Task directions: Read through the material below and copy each line in which the word "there" occurs.

Data block:
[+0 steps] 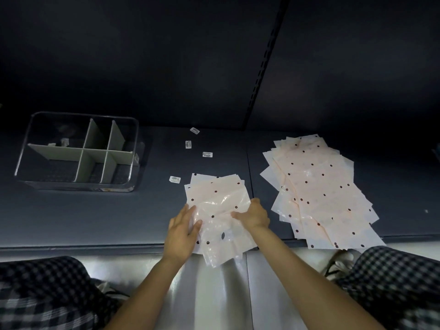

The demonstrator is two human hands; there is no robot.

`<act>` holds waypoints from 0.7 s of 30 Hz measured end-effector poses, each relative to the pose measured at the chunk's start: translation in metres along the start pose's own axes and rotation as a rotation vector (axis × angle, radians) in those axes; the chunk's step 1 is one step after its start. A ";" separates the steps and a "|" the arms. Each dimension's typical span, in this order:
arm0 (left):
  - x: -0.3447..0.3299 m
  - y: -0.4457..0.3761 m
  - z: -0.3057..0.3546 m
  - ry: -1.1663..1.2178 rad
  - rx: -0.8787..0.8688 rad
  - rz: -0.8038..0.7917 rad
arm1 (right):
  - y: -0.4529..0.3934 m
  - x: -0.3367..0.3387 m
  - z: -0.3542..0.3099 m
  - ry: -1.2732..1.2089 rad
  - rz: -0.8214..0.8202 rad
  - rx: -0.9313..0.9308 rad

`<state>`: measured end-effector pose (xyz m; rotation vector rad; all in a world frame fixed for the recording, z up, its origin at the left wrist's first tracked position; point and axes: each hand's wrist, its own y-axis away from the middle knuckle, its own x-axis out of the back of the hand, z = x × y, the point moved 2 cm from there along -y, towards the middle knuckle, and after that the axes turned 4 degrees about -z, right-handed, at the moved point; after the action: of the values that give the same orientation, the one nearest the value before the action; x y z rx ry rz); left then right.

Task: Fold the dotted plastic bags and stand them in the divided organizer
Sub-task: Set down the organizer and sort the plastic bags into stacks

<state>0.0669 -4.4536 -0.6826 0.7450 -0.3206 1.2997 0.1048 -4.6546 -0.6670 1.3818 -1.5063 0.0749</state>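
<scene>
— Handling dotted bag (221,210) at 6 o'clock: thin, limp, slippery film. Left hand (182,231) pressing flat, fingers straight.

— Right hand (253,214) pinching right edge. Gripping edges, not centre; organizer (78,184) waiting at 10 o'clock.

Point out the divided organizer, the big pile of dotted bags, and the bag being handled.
divided organizer (54,152): head view, long grey divider wall.
big pile of dotted bags (319,186): head view, middle of top sheet.
bag being handled (220,210): head view, crinkled centre between the hands.
</scene>
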 end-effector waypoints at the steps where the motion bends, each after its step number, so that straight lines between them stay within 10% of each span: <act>1: -0.002 0.002 -0.001 -0.013 -0.005 -0.002 | -0.001 0.001 0.002 -0.043 0.012 -0.006; 9: -0.017 0.011 0.012 -0.131 -0.081 0.023 | 0.005 -0.003 0.006 -0.050 -0.187 0.111; 16: -0.031 0.009 0.001 -0.638 -0.220 -0.133 | -0.027 0.100 0.059 0.116 0.399 0.269; 21: -0.040 -0.008 0.014 -0.542 -0.217 -0.121 | -0.051 0.135 0.111 0.308 0.287 0.110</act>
<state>0.0663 -4.4929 -0.6989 0.9080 -0.8258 0.9142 0.1031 -4.8367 -0.6529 1.1677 -1.4434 0.5333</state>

Your response:
The demonstrator is two human hands; there is no robot.
`<state>`: measured end-effector pose (xyz m; rotation vector rad; all in a world frame fixed for the recording, z up, its origin at the left wrist's first tracked position; point and axes: each hand's wrist, its own y-axis away from the middle knuckle, its own x-axis out of the back of the hand, z = x × y, the point moved 2 cm from there along -y, towards the middle knuckle, and after that the axes turned 4 degrees about -z, right-handed, at the moved point; after the action: of the values that give the same orientation, the one nearest the value before the action; x y z rx ry rz); left then right.

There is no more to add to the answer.